25 of 499 comments (clear)

  1. And how does it slow down when its there? by Viol8 · · Score: 4, Insightful

    Or get back to earth for that matter? Nice idea as long as you don't mind a one way trip into deep space.

    1. Re:And how does it slow down when its there? by Angstroem · · Score: 4, Insightful
      Slow down: Rocket thrusters (mainly for maneuvering) and athmosphere.

      Coming back: Send robotic missions do deliver necessary parts and prefabricated modules, then send human heroes to put everything together. If some part fails, they at least are heroes.

      Mind you, exploration never included the guarantee of a safe way back. It always took some people to take the risk of losing their lives.

      Because you can now safely travel over the Pacific Ocean in 5 hours doesn't mean it always was like that.

    2. Re:And how does it slow down when its there? by MagPulse · · Score: 2, Insightful

      They might be able to get the gas to emit from the other side, but some of the push is just from the momentum of the microwaves, so you'd actually want to ignore that.

    3. Re:And how does it slow down when its there? by tgd · · Score: 2, Insightful

      Not sure why that was modded insightful.

      If you could carry enough rocket power to stop that speed, you could carry enough rocket power to build up that speed, and we wouldn't need exotic ground-based propulsion systems.

      You can't use rockets to stop. In fact, the suggestion that you could use another array at Mars to stop seems unlikely because of the unlikely possibility that you could vaporize just the paint on the back side of the sail, and not cause the heat to vaporize the bottom layer of paint on the opposite side of the sail surface, dislodging it.

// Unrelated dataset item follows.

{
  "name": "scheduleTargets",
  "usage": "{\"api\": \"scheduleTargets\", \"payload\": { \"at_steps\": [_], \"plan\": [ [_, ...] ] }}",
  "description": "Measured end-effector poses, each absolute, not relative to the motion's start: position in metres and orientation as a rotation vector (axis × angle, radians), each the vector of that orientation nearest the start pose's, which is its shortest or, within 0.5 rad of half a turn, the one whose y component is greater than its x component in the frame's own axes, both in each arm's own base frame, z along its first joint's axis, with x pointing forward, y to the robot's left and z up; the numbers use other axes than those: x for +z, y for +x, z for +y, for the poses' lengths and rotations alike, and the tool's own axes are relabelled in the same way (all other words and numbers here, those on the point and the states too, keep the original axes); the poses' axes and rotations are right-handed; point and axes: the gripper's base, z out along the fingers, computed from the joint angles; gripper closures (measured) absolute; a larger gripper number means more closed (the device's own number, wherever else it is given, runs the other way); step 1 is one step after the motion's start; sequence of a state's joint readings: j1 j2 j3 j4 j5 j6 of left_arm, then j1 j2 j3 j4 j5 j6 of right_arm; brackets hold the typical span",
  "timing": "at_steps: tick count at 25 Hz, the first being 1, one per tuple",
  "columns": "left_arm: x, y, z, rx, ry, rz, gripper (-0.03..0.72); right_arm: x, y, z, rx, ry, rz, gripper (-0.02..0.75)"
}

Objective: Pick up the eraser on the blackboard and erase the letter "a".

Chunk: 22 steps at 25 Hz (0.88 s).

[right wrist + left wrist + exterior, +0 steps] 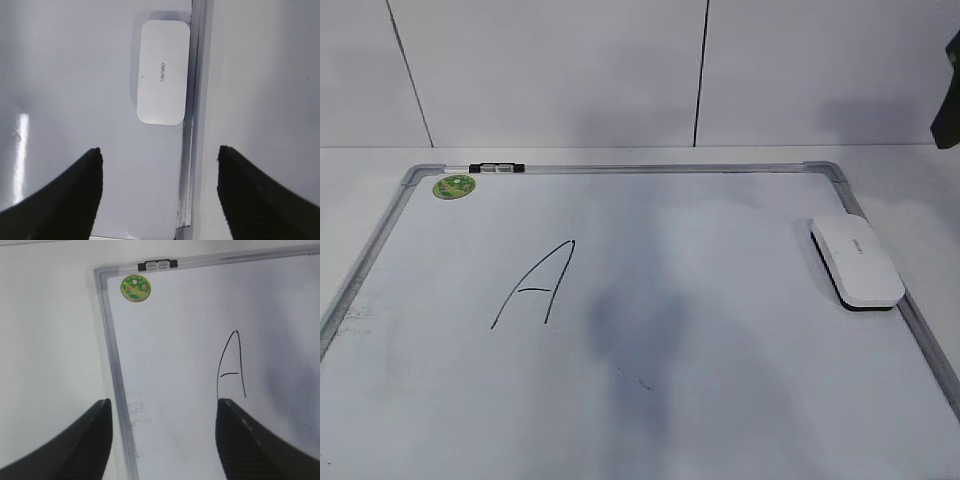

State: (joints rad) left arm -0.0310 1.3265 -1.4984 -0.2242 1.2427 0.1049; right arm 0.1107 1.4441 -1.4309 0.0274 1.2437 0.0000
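Looks a light, stiff plastic eraser (pixel 163 72) with a smooth, likely slippery shell, best pinched across its long sides. Lies flat on the blackboard (pixel 75 75), hard against its right frame rail, ahead of the spread, empty right gripper (pixel 159 192) and apart from it.
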Motion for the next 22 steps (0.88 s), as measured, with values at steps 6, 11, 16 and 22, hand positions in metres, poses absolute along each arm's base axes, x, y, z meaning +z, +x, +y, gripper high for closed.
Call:
{"api": "scheduleTargets", "payload": {
  "at_steps": [6, 11, 16, 22],
  "plan": [
    [0.402, 0.225, -0.024, -0.245, 0.159, 2.575, 0.202, 0.372, 0.255, 0.031, 0.071, -0.146, 2.707, 0.197],
    [0.390, 0.188, -0.023, -0.246, 0.156, 2.579, 0.202, 0.381, 0.222, 0.027, 0.074, -0.144, 2.656, 0.197],
    [0.381, 0.147, -0.022, -0.242, 0.159, 2.546, 0.202, 0.382, 0.190, 0.024, 0.081, -0.134, 2.625, 0.197],
    [0.372, 0.099, -0.020, -0.235, 0.166, 2.473, 0.203, 0.381, 0.153, 0.020, 0.088, -0.124, 2.573, 0.197]
  ]
}}
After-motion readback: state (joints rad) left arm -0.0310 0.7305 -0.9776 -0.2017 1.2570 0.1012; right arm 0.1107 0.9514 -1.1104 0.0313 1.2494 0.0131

    4. Re:And how does it slow down when its there? by tgd · · Score: 2, Insightful

      That doesn't make sense.

      Normally you need less fuel to stop a spacecraft than to get it moving because you have burned up half the fuel getting the craft moving. Since fuel is the majority of the weight, stopping a probe is a lot easier than starting it. In reality the fuel to stop a probe is still significant enough, NASA uses aerobraking or orbital tricks when possible to save that weight.

      The problem becomes enormously worse if you use ground propulsion, because you need to store enough energy in the form of fuel to counteract the amount of energy you are pumping into it from the ground. Because you only need to carry half the fuel for a given speed (only needing fuel to stop, not start), your craft will weigh something aproximating half what it otherwise would've (since most of the weight would be fuel, the actual probe itself isn't meaningful). Given the craft weights half as much, you're probably going to get it going quite a bit faster, requiring more fuel to stop it.

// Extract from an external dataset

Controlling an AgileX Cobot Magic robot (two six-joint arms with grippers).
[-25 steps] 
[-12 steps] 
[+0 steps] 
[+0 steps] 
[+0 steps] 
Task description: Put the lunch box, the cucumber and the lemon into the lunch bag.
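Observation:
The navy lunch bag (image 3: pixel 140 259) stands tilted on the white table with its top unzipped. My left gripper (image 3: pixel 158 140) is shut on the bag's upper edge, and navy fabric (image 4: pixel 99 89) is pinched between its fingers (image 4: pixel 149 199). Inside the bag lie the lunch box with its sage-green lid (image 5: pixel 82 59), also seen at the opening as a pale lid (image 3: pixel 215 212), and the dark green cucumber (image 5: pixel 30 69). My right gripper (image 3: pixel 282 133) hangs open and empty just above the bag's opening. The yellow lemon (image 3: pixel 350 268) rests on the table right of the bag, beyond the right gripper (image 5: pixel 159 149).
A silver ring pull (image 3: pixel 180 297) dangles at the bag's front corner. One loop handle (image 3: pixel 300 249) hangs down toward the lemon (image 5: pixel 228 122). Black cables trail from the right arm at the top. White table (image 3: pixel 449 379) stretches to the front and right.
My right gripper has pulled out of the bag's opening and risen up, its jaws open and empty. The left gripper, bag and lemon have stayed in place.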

      The point is, you can't pump more energy into the craft from the ground than you happen to be carrying along with it to stop it, and that means there's a maximum amount to be gained using an overly complex system on the ground. And the speeds they're talking about are so far beyond what any chemically-propelled spacecraft move at, it doesn't make sense that you could reasonably use a chemical system to stop it. You may get a doubling in speed out of a spacecraft and still be able to stop it, but you won't get an order of magnitude increase in speed and still be able to stop it.

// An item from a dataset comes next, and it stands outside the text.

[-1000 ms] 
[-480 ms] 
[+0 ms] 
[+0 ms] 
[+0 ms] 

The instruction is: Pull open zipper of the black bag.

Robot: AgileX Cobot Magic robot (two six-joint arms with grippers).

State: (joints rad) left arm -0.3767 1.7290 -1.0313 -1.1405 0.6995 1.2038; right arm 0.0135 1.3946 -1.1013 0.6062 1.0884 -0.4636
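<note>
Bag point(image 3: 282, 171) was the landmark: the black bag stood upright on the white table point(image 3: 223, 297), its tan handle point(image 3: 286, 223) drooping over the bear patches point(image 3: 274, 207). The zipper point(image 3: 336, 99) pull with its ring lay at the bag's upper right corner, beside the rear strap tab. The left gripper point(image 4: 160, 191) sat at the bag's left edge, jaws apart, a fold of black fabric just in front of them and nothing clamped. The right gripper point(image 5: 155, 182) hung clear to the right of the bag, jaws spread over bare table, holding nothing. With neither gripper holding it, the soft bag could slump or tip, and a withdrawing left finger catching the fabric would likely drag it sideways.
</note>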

  2. Re:Cast? What cast? by Arimus · · Score: 3, Insightful

    You're in front of it - you'd be pushed along so it would make sense to put the sail at the back. I'd be more worried though about the effects if the craft turned unexpectedly and dropped your capsule into the microwave beam.

    --
    --- Users are like bacteria -> Each one causing a thousand tiny crises until the host finally gives up and dies.
  3. Why pipe microwaves from the surface? by FreeUser · · Score: 4, Insightful
    From TFA:
    Gregory Benford of the University of California, Irvine, and his brother James, who runs aerospace research firm Microwave Sciences in Lafayette, California, envisage beaming microwave energy up from Earth to boil off volatile molecules from a specially formulated paint applied to the sail. The recoil of the molecules as they streamed off the sail would give it a significant kick that would help the craft on its way.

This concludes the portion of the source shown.